Germany Returns Shipment of Enriched Uranium to Russia

Germany Returns Shipment of Enriched Uranium to Russia

A Russian cargo plane carrying around 330 kilograms (730 lbs) of enriched uranium from Germany has landed at an airport near Moscow, Russia’s nuclear watchdog said.

The uranium was supplied to the Rossendorf nuclear research center, shut down in 1991, as part of bilateral cooperation agreements between the former Soviet Union and former East Germany, the Federal Nuclear Power Agency said in a statement.

The one million euro ($1.31 million) relocation, funded by Germany, falls under the Russian Research Reactor Fuel Return (RRRFR) program, designed to reduce global stockpiles of highly enriched uranium.

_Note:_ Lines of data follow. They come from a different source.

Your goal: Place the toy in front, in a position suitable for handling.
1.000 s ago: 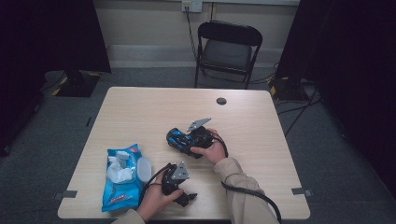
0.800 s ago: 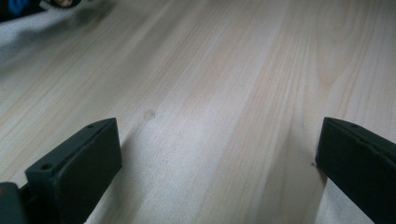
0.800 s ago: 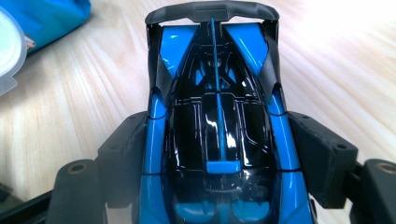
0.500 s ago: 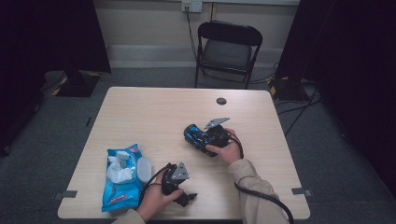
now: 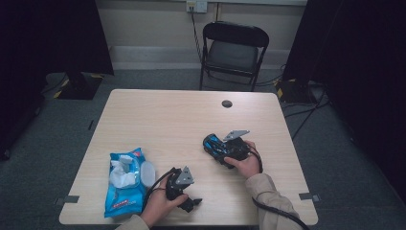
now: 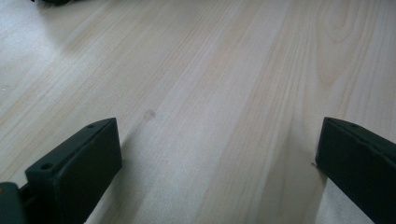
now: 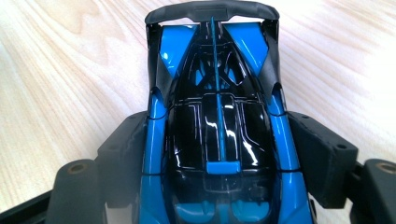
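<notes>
Toy car (image 7: 219, 140), blue and black, clamped across its body by the right gripper (image 5: 225, 148), both pads against its flanks; its long axis runs straight out along the jaws, spoiler end farthest from the hand. In the high view it sits over the table (image 5: 182, 115), right of centre. Left gripper (image 6: 219, 172), jaws wide apart on bare wood, rests near the front edge beside a wipes pack (image 5: 125, 179), well apart from the car.
</notes>
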`<state>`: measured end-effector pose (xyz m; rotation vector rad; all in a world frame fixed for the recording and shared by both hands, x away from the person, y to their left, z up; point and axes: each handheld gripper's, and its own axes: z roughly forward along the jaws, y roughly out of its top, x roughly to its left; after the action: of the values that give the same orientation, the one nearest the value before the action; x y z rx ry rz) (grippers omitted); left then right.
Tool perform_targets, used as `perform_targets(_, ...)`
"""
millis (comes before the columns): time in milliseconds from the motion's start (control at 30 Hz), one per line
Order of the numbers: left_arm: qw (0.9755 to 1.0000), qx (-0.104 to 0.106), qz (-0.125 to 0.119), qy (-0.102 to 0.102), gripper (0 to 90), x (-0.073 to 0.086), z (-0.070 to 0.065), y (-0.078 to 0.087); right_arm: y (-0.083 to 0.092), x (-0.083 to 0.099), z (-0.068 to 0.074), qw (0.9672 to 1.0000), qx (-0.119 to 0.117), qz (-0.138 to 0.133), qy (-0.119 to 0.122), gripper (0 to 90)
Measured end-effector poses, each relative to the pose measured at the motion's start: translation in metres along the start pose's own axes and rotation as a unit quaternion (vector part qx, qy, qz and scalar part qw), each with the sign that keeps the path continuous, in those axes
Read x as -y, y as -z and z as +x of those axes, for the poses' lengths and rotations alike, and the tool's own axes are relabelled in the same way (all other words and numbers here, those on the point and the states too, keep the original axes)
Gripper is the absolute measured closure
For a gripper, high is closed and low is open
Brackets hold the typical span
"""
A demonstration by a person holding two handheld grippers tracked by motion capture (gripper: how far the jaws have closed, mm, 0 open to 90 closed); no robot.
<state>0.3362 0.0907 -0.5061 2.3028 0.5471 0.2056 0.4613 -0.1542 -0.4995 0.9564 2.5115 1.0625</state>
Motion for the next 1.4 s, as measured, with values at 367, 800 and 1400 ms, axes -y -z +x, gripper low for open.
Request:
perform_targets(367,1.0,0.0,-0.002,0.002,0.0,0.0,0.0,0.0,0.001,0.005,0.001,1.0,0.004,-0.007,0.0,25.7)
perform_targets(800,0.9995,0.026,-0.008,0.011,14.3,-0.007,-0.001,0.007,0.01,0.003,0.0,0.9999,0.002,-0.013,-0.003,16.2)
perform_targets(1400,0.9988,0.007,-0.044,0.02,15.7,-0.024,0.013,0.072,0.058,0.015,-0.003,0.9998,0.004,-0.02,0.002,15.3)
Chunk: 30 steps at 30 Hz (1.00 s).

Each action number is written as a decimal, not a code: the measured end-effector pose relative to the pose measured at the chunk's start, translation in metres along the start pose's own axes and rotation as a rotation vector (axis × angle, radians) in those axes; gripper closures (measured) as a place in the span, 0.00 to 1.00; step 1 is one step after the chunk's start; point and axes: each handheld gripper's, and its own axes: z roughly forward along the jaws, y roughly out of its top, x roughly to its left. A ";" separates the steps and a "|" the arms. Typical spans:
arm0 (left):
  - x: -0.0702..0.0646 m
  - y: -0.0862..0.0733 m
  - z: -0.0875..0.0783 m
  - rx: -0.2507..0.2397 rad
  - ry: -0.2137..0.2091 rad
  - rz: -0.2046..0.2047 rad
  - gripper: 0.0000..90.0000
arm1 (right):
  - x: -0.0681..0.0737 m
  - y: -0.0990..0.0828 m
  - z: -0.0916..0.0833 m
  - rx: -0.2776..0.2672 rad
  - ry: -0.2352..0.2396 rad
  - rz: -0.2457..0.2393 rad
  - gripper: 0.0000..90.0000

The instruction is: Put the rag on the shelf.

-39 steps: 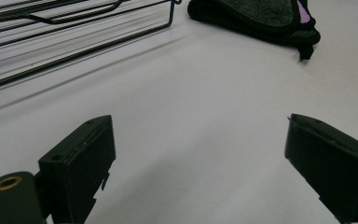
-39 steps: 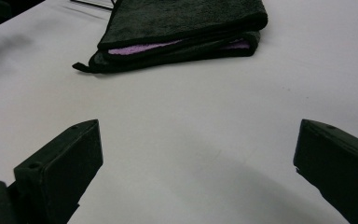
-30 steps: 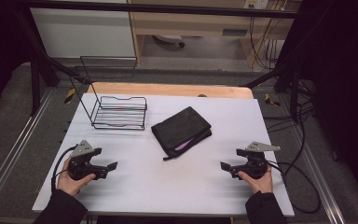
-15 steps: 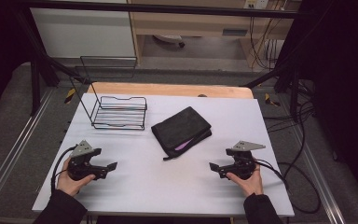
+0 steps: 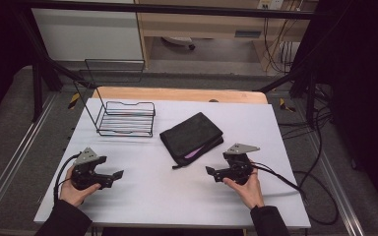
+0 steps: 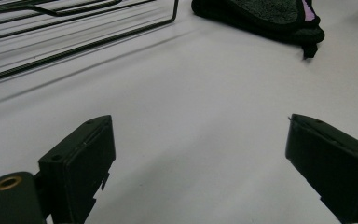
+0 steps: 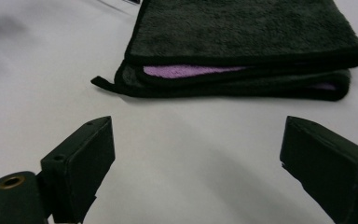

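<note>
A folded black towel (image 5: 192, 136) with a purple inner layer lies at the middle of the white table (image 5: 177, 196). My right gripper (image 5: 210, 171) is held low just in front and to the right of it. In the right gripper view the towel (image 7: 242, 42) lies a short way beyond my right gripper (image 7: 196, 158), its folded edge facing me, and the jaws stand wide apart with nothing between them. My left gripper (image 5: 117, 175) rests at the front left. Its own view shows my left gripper (image 6: 198, 158) open over bare table, the towel (image 6: 261, 14) far off.
A black wire rack (image 5: 126, 118) stands at the back left of the table; its base wires (image 6: 74, 28) cross the top of the left gripper view. A wooden strip (image 5: 177, 94) runs along the far edge. Cables (image 5: 295, 184) trail off the right side.
My right gripper has moved left and forward toward the towel's near corner. The left gripper and the towel have stayed where they were.
</note>
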 end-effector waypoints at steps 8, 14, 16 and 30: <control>0.000 0.000 0.001 0.007 0.002 -0.001 0.09 | 0.016 0.017 0.019 0.016 0.003 -0.049 0.20; 0.000 0.000 0.001 0.009 -0.001 -0.002 0.09 | 0.032 0.032 0.046 0.041 -0.006 -0.104 0.27; 0.000 -0.001 0.001 0.010 -0.001 -0.001 0.10 | 0.037 0.035 0.055 0.050 -0.004 -0.114 0.29; 0.001 -0.001 0.001 0.017 -0.003 -0.003 0.10 | 0.057 0.041 0.103 0.116 -0.070 -0.177 0.33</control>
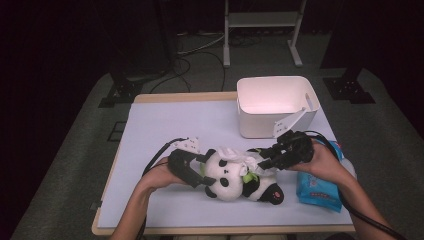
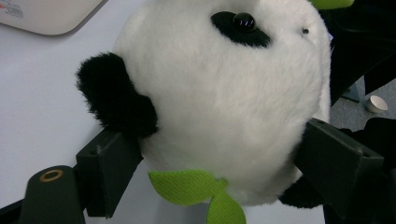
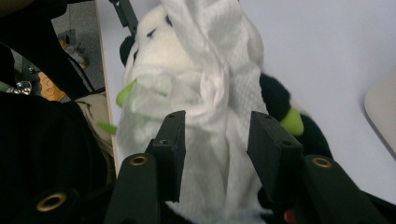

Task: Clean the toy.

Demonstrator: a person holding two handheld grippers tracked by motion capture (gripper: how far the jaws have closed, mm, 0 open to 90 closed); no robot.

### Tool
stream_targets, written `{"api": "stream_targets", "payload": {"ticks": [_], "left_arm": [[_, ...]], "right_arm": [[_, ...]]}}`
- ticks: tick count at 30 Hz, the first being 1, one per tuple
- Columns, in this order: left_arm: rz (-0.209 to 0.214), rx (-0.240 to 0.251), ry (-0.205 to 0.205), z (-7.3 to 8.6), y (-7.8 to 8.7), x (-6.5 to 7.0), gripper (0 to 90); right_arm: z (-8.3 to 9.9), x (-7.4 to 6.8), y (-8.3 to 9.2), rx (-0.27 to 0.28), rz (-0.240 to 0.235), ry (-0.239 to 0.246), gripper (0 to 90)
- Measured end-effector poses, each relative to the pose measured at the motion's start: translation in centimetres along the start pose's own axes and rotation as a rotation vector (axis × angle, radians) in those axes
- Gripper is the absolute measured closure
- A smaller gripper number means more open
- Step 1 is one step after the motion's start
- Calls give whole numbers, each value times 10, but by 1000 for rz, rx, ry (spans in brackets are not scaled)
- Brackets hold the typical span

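A black-and-white panda plush (image 1: 227, 172) with green leaf trim lies on its back on the pale table (image 1: 170, 125). My left gripper (image 1: 200, 172) is shut on the panda's head (image 2: 224, 102), one jaw pressing each side near the ears. A crumpled white wipe (image 1: 240, 157) is draped over the panda's face and chest. My right gripper (image 1: 262, 160) comes in from the right. In the right gripper view the gripper (image 3: 217, 135) is open, and the wipe (image 3: 215, 93) lies loose between the spread jaws, over the panda (image 3: 159, 51).
A white plastic bin (image 1: 275, 105) stands at the table's back right, close behind my right hand. A blue pack of wipes (image 1: 320, 187) lies by the right edge under my right forearm. The table's left half and front strip are bare.
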State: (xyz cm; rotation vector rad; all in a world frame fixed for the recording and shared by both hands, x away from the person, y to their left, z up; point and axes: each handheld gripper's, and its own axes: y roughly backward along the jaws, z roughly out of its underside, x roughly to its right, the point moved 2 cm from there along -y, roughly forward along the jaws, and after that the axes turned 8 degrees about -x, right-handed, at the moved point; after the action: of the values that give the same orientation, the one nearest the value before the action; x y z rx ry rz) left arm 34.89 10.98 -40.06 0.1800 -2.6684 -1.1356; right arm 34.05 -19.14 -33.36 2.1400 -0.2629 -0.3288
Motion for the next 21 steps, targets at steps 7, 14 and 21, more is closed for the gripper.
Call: {"api": "stream_targets", "payload": {"ticks": [7,14,21], "left_arm": [[0,3,-3,-1,0,1,161],[-5,5,-10,-4,1,4,162],[-5,13,-17,-5,2,5,162]], "right_arm": [[18,0,-7,-9,-15,-38,551],[6,4,-16,29,-45,-74,652],[-7,5,-16,52,-67,-70,648]]}}
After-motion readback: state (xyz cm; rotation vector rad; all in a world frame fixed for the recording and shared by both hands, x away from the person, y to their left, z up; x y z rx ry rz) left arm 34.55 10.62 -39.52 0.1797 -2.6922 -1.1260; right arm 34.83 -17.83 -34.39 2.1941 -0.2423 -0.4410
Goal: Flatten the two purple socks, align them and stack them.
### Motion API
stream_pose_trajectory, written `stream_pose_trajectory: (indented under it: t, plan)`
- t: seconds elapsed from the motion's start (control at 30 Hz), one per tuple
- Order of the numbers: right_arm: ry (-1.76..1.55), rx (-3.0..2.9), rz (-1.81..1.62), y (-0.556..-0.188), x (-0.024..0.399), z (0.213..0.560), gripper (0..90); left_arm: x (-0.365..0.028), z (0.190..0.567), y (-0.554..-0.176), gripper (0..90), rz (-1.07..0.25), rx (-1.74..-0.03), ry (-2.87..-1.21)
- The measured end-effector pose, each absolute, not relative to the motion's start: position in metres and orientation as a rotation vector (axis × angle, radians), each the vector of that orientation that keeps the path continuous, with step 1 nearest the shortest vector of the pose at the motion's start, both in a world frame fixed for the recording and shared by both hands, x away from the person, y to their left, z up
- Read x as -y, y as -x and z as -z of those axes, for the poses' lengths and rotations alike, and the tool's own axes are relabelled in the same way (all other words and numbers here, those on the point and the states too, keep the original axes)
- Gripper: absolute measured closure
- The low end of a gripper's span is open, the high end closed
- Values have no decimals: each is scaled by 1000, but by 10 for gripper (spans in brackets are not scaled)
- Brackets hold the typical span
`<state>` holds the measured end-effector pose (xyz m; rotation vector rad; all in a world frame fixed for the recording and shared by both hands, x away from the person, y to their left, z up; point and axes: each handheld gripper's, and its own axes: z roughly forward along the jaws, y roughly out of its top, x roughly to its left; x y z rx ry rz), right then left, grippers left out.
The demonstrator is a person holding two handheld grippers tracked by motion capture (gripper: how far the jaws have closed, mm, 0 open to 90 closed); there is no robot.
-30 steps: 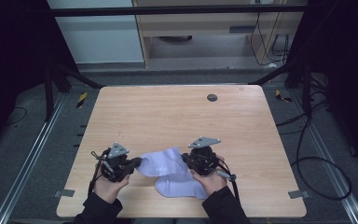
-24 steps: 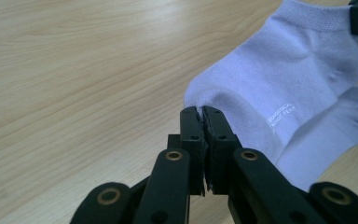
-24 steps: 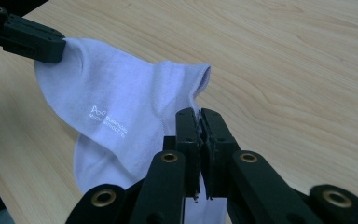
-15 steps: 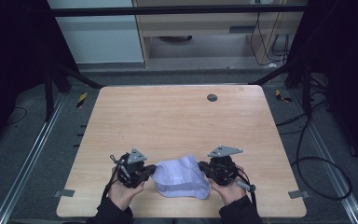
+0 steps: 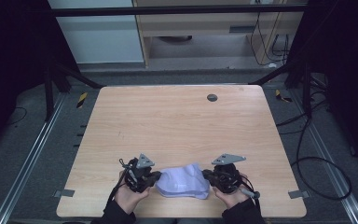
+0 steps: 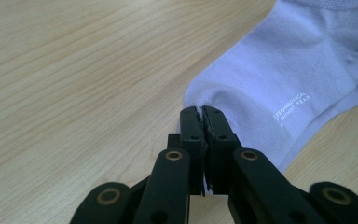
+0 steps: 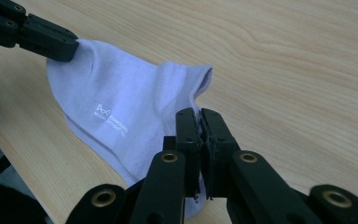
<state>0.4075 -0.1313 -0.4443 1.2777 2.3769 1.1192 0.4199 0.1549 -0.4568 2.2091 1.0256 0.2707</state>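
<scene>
Where my left gripper (image 5: 154, 176) pinches the white sock (image 5: 184, 181), its fingers (image 6: 192, 122) are clamped tight and hide the fabric edge. Soft ribbed knit with tiny, unreadable white lettering sags between both hands near the tabletop's (image 5: 177, 126) front edge. My right gripper (image 5: 206, 174) fingers (image 7: 189, 122) likewise grip the cuff end.

I work in a lab. Black frame bars (image 5: 177, 10) stand around my table (image 5: 177, 126). Cables (image 5: 307, 154) trail on the floor right of it.
</scene>
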Motion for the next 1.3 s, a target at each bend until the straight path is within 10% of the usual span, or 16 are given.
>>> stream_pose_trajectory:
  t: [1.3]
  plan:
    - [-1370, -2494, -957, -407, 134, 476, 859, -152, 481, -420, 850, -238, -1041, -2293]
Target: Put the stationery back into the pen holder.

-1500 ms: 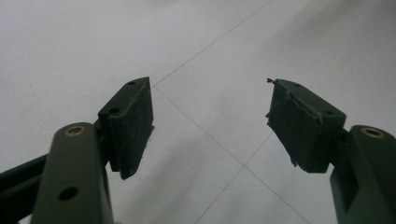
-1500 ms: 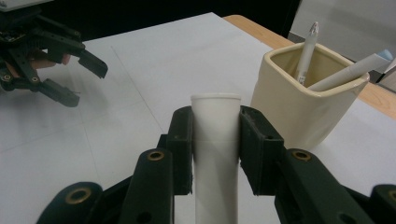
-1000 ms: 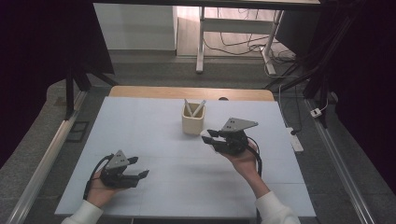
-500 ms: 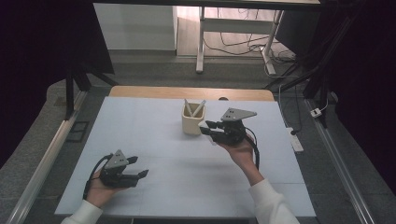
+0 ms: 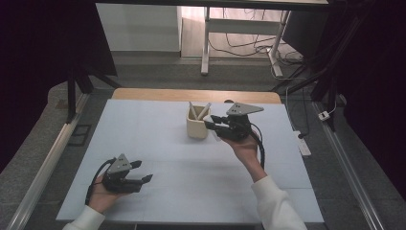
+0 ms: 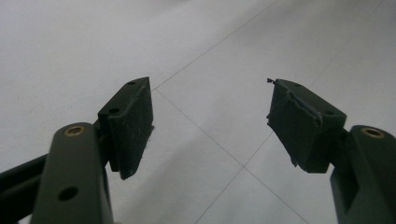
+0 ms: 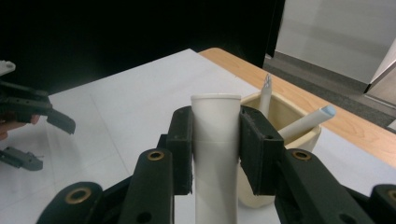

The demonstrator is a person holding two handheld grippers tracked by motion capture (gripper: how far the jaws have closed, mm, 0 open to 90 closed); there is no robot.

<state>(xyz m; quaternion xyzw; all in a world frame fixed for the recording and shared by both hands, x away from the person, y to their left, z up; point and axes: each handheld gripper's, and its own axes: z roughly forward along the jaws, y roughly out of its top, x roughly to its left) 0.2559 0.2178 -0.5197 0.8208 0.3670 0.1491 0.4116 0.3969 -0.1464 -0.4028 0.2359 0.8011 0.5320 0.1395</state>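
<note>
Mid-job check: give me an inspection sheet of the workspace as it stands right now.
Surface: white table top, wooden strip along its far edge.
Job's things: cream holder cup holding two white sticks; white tube held upright beside it.
Clutter: nothing seen.
Grippers: right gripper shut on the white tube next to the cup; left gripper open over bare table, nothing between its pads.
Cables: black cable trails from right gripper; more cables on the floor beyond.
Surroundings: dark curtains at both sides, metal table legs behind.

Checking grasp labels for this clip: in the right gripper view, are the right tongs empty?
No: the right tongs are clamped on an upright white tube, with the cream cup just behind it.
</note>
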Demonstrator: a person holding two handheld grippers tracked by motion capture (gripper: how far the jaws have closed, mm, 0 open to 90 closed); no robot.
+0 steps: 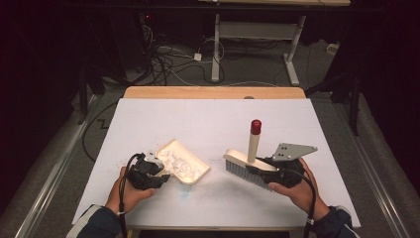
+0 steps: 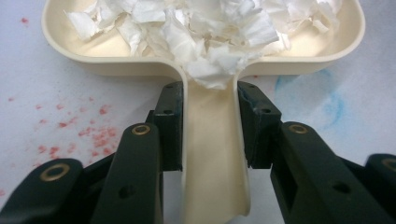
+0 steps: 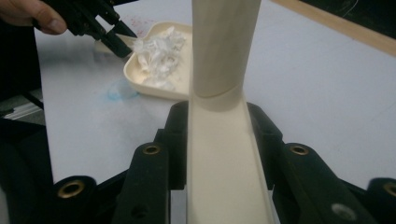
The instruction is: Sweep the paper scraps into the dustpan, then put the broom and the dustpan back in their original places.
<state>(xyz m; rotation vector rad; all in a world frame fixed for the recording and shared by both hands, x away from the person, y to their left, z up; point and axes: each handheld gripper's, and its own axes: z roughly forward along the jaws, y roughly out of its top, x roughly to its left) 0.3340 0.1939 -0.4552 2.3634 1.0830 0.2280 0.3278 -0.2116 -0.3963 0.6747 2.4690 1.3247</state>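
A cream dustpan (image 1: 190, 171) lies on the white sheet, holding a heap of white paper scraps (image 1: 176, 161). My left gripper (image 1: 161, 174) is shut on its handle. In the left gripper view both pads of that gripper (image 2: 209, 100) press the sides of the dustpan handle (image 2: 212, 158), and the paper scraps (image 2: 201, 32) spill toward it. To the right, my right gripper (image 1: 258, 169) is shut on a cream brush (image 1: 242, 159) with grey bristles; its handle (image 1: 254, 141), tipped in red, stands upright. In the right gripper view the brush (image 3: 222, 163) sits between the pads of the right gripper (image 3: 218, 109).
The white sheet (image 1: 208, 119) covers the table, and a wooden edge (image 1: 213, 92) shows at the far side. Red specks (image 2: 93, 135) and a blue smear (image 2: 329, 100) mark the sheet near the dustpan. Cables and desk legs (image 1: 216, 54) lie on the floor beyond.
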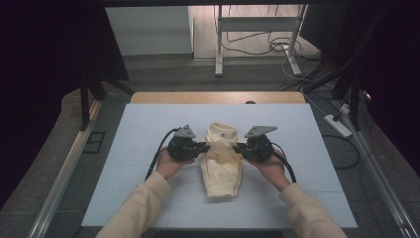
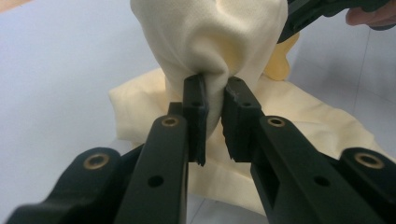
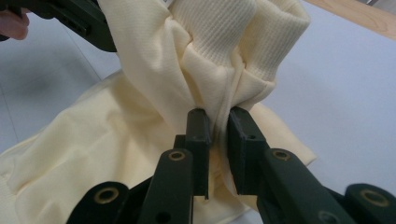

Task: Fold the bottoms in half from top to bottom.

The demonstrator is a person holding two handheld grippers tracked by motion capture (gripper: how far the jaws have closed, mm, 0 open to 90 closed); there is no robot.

The shipment includes about 268 kilograms (590 lbs) of highly enriched uranium and 58 kilograms (128 lbs) of low-enriched uranium, and is set to be used at one of Russia’s nuclear power plants.

The weekly storage cost of the uranium at the Rossendorf center was 92,000 euros ($120,000), including spending on security.

Therefore, the authorities of Germany’s Saxony region are interested in relocating of all its “nuclear legacy,” estimated at around 4,500 kilograms (9,900 lbs), to its ex-Soviet supplier. The program will end in 2011.

Since 2004, Russia has also repatriated new highly enriched uranium from Soviet-built plants in eight other countries — Serbia, Romania, the Czech Republic, Bulgaria, Libya, Latvia, Poland and Uzbekistan.